Naturally, this may not be the most surprising news you will read today. Back in April, this publication spoke with hybrid IT provider Zynstra and cloud storage provider CTERA Networks and concluded many organisations were leaving it until the last minute to finalise data migration plans. As Nick East, Zynstra CEO, argued: “The most expensive upgrade strategy is the one that you do in crisis – you’ve done it after the event, so you really don’t have any options.”

Small businesses have been steadily migrating away from WS2003, the CIF argues, and the key factor in larger organisations’ reluctance to move is complexity. Jon Seddon, head of product at Outsourcery, a founder member of the CIF, said: “When we consider how integral Windows Server 2003 has been to businesses’ IT for the past decade, and the layers that have built up on the operating system during that time, the task of moving away from it can be a daunting one.”

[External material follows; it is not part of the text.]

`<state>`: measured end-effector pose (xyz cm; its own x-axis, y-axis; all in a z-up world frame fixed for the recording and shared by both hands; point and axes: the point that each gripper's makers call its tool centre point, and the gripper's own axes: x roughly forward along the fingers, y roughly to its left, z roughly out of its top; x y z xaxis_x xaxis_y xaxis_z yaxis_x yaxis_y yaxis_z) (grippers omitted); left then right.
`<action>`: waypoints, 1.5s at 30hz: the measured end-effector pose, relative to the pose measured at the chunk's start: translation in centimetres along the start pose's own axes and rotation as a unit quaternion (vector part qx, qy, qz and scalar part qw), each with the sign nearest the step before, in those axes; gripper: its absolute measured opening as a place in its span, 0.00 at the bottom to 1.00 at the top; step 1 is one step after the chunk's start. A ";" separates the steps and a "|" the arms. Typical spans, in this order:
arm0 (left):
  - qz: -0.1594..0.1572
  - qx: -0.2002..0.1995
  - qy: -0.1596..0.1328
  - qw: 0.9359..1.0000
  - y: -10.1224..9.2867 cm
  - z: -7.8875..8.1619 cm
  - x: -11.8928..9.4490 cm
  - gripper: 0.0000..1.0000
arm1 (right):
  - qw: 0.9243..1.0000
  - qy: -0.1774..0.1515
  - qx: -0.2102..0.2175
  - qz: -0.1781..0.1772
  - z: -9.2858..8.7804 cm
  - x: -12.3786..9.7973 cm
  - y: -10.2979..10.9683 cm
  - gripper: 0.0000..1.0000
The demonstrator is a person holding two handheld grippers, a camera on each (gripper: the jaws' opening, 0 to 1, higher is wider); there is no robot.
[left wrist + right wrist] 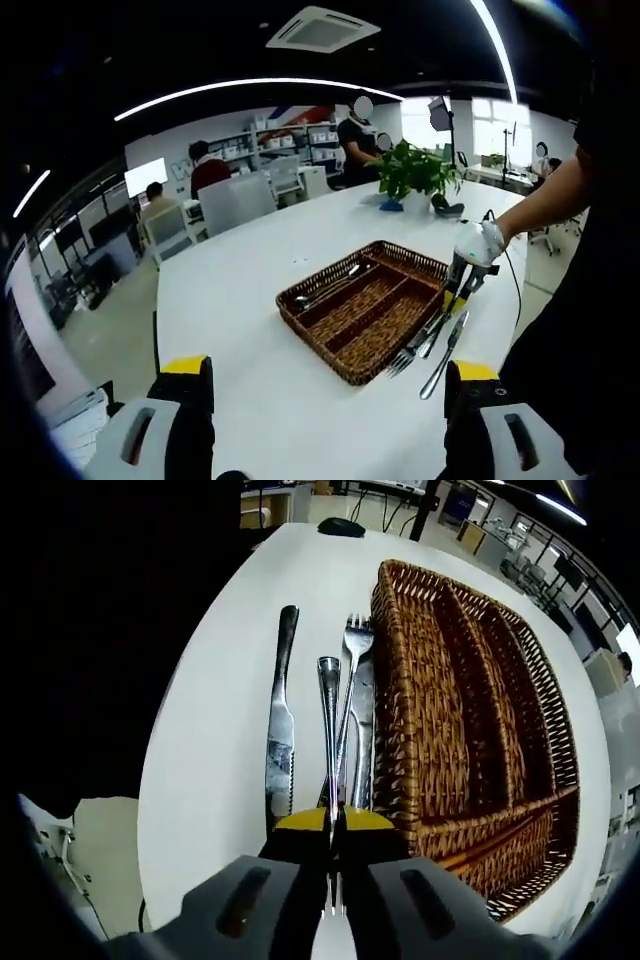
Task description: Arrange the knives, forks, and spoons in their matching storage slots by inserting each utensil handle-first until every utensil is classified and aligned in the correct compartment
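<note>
Sorting is at an early stage, by my judgement. The wicker tray (352, 372) sits on the white table (250, 270); its far slot holds a few utensils (335, 283), while the middle and near slots look bare.

The right gripper (333, 832) is clenched on a utensil (329, 730), its rounded handle pointing away over the table beside the tray (400, 730). What type it is cannot be told; the working end is hidden between the jaws. From the left gripper view the same gripper (462, 290) hangs at the tray's near corner.

Outstanding on the table: a knife (279, 735) and a fork (352, 680) just beside the tray, with at least one more piece partly hidden under the held one.

The left gripper (325, 400) stands released, holding nothing.
</note>
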<state>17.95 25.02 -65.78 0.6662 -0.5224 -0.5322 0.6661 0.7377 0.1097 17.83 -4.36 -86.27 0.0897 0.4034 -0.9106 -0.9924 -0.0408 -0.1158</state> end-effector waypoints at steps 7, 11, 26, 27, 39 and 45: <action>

Seddon echoed East’s ‘don’t bury your head in the sand’ ethos when he added: “It’s somewhat understandable that the proportion of larger organisations still using Windows Server 2003 hasn’t shown much movement in the run up to the end of support deadline. But doing nothing is clearly not an option, and those still using the operating system past [the] deadline face significant risks to the security of their data, their productivity and the ability to remain competitive.”

The research, of 250 UK IT decision makers, found a quarter of organisations with fewer than 20 employees have upgraded from WS2003 in the past year. 44% of those organisations claim to still use the outdated server in some aspect, down from 58% in 2014.

In May, the CIF prognosticated over how adoption of cloud services would increase as more firms flew away from WS2003, arguing by early 2016 86% of UK-based firms will formally use at least one cloud service. Back then, 58% of companies polled overall by the advisory board were using the server, down only 2% from the year before.

For the cloud service providers, the CIF notes a word of caution, adding they need to show businesses they can be trusted with the most intimate of corporate data. East argued similarly, saying the software industry should “do a better job” of making the software lifecycle more transparent for companies. Organisations do not need to migrate data away from WS2003 in one hit, he added; one of his customers utilised a “divide and conquer” approach, where one particularly tricky application to move over was using Server 2003 on a virtualised machine.